Ces processus de suivi permettent à ENGIE SA de s'assurer de l'application effective du plan de vigilance en matière de droits humains et de définir si besoin des actions supplémentaires de contrôle comme des audits internes ou externes. 

En 2020, 84% des entités qui ont évalué le déploiement de la politique droits humains ont considéré que le déploiement est effectif (niveau 4). Cette même année, le suivi de la qualité des auto-évaluations (INCOME COR 4) réalisées par les Business Units a été renforcé. Il a notamment été décidé la mise en place d’un plan d’action individualisé pour toutes les Business Units dont les résultats se sont avérés faibles.
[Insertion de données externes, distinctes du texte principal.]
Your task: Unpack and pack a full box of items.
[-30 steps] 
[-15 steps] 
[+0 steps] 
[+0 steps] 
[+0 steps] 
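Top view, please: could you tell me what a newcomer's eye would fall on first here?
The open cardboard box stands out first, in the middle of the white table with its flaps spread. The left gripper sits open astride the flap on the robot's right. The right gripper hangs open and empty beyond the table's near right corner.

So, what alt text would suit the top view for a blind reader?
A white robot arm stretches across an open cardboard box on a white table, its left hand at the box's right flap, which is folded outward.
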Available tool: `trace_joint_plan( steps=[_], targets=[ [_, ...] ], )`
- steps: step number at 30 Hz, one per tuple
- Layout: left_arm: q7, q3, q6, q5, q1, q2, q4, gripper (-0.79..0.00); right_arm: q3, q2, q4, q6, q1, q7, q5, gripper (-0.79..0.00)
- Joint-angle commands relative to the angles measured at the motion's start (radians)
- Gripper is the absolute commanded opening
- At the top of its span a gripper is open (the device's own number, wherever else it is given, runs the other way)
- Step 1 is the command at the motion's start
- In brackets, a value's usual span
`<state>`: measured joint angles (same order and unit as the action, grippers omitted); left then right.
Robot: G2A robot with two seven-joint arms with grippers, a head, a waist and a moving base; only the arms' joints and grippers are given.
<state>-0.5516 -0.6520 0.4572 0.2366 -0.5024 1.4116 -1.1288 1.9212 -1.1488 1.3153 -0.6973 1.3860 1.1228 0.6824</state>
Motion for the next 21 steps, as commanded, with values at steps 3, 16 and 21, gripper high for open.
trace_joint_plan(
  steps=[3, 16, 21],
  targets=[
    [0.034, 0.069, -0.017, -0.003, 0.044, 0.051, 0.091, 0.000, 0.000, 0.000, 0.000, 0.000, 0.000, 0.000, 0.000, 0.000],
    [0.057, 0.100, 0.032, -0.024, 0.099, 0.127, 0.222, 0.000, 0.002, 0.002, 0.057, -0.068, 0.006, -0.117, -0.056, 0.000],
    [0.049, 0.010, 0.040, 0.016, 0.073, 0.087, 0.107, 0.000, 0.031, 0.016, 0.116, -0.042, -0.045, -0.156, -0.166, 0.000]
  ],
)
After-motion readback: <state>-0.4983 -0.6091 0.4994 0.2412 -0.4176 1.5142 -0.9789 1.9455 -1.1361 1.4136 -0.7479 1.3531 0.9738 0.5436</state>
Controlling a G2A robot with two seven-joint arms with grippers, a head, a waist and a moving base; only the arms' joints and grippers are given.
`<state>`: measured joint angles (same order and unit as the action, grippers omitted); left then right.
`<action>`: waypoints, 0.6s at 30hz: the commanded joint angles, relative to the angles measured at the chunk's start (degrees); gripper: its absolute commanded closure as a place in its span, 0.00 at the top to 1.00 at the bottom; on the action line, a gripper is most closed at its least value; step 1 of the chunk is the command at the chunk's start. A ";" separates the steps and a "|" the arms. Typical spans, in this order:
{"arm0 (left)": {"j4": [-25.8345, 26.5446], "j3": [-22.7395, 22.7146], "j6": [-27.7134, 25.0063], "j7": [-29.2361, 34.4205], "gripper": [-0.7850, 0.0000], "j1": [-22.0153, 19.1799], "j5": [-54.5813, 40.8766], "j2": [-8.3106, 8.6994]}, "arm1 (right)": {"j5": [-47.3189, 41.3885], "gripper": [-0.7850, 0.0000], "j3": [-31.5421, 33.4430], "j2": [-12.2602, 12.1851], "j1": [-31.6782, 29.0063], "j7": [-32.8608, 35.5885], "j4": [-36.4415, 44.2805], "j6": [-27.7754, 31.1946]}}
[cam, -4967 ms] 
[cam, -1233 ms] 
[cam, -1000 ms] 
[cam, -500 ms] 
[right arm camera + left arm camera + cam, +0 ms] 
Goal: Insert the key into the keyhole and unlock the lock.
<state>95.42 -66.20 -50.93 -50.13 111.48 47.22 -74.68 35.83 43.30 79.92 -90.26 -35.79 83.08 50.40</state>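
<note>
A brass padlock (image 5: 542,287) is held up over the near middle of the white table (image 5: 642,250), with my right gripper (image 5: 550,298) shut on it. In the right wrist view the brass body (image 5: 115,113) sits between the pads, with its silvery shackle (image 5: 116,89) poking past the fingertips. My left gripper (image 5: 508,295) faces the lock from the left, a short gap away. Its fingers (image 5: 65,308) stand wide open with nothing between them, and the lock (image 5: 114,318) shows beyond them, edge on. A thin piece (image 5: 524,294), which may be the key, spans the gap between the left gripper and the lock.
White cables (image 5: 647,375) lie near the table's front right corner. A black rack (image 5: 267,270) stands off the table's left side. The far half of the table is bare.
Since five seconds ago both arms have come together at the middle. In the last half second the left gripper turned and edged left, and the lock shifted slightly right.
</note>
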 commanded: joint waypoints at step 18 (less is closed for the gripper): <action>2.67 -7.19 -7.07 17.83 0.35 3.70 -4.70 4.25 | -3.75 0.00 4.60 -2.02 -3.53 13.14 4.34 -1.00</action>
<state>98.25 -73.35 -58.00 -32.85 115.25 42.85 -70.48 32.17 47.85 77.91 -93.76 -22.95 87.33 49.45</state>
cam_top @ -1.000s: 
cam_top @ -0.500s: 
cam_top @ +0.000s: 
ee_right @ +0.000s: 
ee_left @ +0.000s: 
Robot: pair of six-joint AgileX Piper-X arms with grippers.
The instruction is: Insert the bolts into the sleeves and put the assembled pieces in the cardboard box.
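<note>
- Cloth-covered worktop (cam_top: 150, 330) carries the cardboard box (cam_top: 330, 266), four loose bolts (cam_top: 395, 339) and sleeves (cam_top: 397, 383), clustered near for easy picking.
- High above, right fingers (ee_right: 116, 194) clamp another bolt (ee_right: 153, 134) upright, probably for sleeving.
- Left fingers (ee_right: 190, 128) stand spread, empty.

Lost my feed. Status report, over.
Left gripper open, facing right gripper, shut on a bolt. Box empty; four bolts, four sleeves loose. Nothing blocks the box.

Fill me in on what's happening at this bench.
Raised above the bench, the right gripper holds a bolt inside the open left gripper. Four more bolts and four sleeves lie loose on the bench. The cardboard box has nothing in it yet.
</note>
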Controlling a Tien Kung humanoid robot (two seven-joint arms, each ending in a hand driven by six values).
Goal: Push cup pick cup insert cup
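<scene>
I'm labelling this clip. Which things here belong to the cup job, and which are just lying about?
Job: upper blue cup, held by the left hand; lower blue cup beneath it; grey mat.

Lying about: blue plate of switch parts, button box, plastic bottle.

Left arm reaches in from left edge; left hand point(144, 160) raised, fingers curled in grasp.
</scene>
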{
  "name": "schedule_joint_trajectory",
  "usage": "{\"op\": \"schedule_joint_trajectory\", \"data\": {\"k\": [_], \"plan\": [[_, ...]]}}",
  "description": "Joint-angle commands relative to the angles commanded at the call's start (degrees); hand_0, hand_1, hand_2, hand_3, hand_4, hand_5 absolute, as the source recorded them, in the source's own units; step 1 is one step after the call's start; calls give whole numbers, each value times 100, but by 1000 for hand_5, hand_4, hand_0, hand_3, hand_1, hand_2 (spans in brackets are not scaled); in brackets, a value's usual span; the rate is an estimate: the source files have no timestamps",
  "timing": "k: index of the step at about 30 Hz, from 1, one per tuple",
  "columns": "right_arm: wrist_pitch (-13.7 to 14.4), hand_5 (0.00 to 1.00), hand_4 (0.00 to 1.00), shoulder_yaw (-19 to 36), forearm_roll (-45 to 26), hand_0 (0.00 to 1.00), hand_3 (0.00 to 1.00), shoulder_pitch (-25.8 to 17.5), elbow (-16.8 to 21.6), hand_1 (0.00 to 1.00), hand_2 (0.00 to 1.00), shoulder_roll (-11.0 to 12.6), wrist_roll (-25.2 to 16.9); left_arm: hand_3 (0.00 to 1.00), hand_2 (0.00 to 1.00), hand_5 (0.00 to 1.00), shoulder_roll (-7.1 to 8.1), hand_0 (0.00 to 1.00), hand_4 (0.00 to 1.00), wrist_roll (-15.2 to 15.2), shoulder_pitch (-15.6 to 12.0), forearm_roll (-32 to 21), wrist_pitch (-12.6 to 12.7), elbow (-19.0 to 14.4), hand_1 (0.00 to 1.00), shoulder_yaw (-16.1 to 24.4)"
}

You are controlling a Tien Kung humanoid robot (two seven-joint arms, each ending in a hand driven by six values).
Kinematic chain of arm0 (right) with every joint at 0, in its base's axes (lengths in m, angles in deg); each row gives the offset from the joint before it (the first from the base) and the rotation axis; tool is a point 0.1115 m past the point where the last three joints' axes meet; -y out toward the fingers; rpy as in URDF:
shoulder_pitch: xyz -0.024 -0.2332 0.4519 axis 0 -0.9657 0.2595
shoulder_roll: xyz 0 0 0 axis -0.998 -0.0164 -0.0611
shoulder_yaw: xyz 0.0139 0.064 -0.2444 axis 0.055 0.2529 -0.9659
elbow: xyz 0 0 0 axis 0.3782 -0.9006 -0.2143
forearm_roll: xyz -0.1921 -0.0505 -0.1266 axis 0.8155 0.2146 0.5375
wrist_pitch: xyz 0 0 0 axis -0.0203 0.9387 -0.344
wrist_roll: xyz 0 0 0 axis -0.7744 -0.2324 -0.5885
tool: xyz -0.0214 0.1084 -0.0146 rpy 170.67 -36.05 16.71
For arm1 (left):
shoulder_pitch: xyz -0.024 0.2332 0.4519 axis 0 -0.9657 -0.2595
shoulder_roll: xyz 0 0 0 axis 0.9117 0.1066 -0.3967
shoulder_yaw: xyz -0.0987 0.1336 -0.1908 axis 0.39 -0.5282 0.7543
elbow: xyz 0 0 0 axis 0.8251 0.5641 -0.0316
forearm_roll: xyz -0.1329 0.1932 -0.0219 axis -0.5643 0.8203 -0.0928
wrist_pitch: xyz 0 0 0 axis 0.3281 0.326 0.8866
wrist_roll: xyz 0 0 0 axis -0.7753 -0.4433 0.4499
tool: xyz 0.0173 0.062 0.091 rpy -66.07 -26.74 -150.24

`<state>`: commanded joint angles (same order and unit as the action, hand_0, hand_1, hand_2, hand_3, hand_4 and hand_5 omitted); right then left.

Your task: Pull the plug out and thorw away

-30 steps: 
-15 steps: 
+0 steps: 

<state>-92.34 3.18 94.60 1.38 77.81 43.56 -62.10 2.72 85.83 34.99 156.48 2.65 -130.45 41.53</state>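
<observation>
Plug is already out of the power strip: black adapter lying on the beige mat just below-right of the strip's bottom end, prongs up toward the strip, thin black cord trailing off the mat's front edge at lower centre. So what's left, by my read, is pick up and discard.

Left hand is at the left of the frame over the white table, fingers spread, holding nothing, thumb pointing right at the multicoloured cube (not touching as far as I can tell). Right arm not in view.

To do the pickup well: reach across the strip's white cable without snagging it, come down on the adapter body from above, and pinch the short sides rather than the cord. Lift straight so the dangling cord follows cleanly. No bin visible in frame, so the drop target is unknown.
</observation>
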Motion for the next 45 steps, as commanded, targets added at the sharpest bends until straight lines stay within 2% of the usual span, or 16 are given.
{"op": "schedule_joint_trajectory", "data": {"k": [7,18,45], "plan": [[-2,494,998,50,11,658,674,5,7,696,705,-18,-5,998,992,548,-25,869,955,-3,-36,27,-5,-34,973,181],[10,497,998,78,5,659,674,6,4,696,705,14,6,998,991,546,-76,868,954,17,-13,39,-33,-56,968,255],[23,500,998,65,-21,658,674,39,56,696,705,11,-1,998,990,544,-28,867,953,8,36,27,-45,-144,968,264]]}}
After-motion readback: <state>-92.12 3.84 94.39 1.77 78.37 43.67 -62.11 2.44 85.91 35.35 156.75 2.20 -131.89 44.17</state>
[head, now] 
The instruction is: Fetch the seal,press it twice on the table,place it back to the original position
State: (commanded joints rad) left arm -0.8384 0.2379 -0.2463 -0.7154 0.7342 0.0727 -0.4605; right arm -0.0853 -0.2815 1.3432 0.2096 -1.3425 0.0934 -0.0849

La Direction Éthique, Compliance & Privacy (DECP) s’appuie sur un réseau de responsables Éthique et Compliance (220 à travers le monde à fin 2020) chargés de promouvoir le référentiel droits humains auprès des collaborateurs des entités et de veiller à la bonne mise en œuvre des engagements du Groupe localement. 

La BU France Renouvelables alloue par exemple des ressources au sein des équipes existantes pour le suivi spécifique relatif à l’intégration des nouvelles entités/activités dans la BU. 

En 2020, on observe un renforcement progressif des réponses opérationnelles des Business Units liés au déploiement de la politique droits humains.